A small point: Many titles are gender-neutral, so an effort to
determine gender from title will produce many missing values.
-Steve
**************************code begins**************************
** Do file to remove titles: Version 4
clear
input str40 name
"Mr John Smith"
"Mr. John Jones"
" Mr Donald Trump"
"Mrs. Felicia Mroz"
"Mrumph Caliph"
" Dr. Tom Lester "
"drummond katz"
"John Amro"
"Mr.Tim Donner"
"Mister D.D. Smith"
"Doctor Nicholas J. Cox"
"Ms. Virginia Wolfe"
"Ms Jane Austen"
"Missy Columbine"
"Miss Sadie Thompson"
end
gen namex =trim(lower(name))
#delim ;
gen str30 name_only = trim(proper(regexr(namex,
"^mister|
|^mr(\.| )|
|^mistress|
|^mrs(\.| )|
|^doctor|
|^dr(\.| )|
|^miss |
|^ms(\.| )"
," ")));
#delim cr
list name name_only
***************************code ends***************************
On Dec 24, 2008, at 2:53 PM, Steven Samuels wrote:
>
> I agree with everything that Sergiy wrote. A technical point: in
> Howie's code, the "^" must be inside the quotes. Here's some code
> I tried for fun.
>
> -Steve
>
> **************************CODE BEGINS**************************
> clear
> drop _all
> input str40 name
> ""Mr.Tim Donner"
> "Mister D.D. Smith"
> "Doctor Nicholas J. Cox"
> "Ms. Virginia Wolfe"
> end
>
> gen namex = trim(lower(name))
> #delim ;
> gen str30 name_only = proper(regexr(namex,"(^mr(\.| |s |s\.))|(^dr
> (\.| ))
> |(^mister)|(^doctor) |(^ms(\.| ))",""));
> #delim cr
> ***************************CODE ENDS***************************
>
>
>
> On Dec 24, 2008, at 11:48 AM, Howard Lempel wrote:
>>
>> Following from Sergiy's advice, I'd like to suggest that bw use
>> regular expressions to only delete occurrences of Mr, Dr, etc.

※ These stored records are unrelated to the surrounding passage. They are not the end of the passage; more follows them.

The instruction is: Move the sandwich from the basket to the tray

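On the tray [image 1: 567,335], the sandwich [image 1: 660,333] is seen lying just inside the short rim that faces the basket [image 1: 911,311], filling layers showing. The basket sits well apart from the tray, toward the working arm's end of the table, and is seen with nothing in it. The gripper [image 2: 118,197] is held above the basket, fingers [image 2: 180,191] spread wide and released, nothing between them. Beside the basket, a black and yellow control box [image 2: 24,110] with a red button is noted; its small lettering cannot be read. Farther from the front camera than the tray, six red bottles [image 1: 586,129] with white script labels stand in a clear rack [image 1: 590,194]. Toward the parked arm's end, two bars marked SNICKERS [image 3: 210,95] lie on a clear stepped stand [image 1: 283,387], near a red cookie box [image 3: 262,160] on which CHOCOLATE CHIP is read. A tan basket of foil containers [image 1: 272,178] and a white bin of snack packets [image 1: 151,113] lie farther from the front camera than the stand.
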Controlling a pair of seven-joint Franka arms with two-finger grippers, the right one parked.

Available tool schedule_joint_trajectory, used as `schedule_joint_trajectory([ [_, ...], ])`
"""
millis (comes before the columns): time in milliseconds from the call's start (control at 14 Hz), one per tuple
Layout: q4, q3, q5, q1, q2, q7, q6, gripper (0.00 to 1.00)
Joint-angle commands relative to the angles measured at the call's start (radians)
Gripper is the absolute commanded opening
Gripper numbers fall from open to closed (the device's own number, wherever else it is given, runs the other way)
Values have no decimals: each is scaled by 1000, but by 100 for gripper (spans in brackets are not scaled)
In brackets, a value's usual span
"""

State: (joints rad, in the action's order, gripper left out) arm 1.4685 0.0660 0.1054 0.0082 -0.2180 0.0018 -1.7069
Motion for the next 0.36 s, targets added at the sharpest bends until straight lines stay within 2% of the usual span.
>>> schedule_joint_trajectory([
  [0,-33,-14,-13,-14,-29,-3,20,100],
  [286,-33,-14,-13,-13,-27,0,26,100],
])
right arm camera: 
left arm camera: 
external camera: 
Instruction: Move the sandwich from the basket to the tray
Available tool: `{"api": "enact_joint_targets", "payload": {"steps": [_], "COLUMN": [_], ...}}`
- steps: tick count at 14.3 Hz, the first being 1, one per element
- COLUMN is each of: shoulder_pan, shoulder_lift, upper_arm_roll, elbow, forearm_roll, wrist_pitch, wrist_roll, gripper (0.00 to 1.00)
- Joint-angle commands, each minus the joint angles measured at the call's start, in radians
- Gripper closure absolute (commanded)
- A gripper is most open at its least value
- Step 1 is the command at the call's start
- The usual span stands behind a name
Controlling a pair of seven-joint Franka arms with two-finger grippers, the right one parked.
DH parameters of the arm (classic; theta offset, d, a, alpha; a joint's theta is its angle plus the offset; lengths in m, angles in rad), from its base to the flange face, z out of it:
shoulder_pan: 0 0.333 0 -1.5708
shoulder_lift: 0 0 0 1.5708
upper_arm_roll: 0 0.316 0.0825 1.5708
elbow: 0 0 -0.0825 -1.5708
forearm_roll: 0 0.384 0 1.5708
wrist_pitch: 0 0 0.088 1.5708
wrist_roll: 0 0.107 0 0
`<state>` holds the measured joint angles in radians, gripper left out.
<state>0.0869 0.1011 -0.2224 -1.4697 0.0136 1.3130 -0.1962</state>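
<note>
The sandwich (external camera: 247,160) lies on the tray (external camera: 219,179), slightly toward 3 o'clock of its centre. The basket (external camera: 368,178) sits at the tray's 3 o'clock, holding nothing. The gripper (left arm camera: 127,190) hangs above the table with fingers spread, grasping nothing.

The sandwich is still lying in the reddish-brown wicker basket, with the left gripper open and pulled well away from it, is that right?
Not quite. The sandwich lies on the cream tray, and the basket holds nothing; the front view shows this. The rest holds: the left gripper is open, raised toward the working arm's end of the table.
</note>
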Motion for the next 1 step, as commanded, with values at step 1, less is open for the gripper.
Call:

>> that occur at the beginning of a name. This should save Dr. Mroz
>> (or someone with last name Mr) from being deleted. Someone with a
>> first name of MR will still be in trouble (you may want to
>> experiment with finding a way to only deleting titles from people
>> where var1 is at least three words, saving someone with first name
>> MR and no title in the data).
>>
>>
>> BW, carrot (^) tells Stata you are searching for characters at the
>> beginning of a string only, so you probably want something to the
>> effect of:
>>
>>
>>> -----Original Message-----
>>> From: [email protected] [mailto:owner-
>>> [email protected]] On Behalf Of Sergiy Radyakin
>>> Sent: Wednesday, December 24, 2008 11:30 AM
>>> To: [email protected]
>>> Subject: Re: st: data management - string function
>>>
>>> Hi,
>>>
>>> I just hope that this program will not manage banking accounts,
>>> otherwize someone like Dr Mroz
>>> (http://www.unc.edu/~mroz/index_files/vita_mroz_2007_August%5B2%
>>> 5D.pdf)
>>> will loose all his savings. The program should be very careful about
>>> replacing the combinations of letters. When there is no guarantee,
>>> that "Mr." is always spelled with a dot (like in the original data
>>> sample in the first email in this thread) spaces should be
>>> incorporated, but even then there is no way you can be sure that
>>> Mr is
>>> not a lastname. E.g. the common Asian last name "Ng" (e.g.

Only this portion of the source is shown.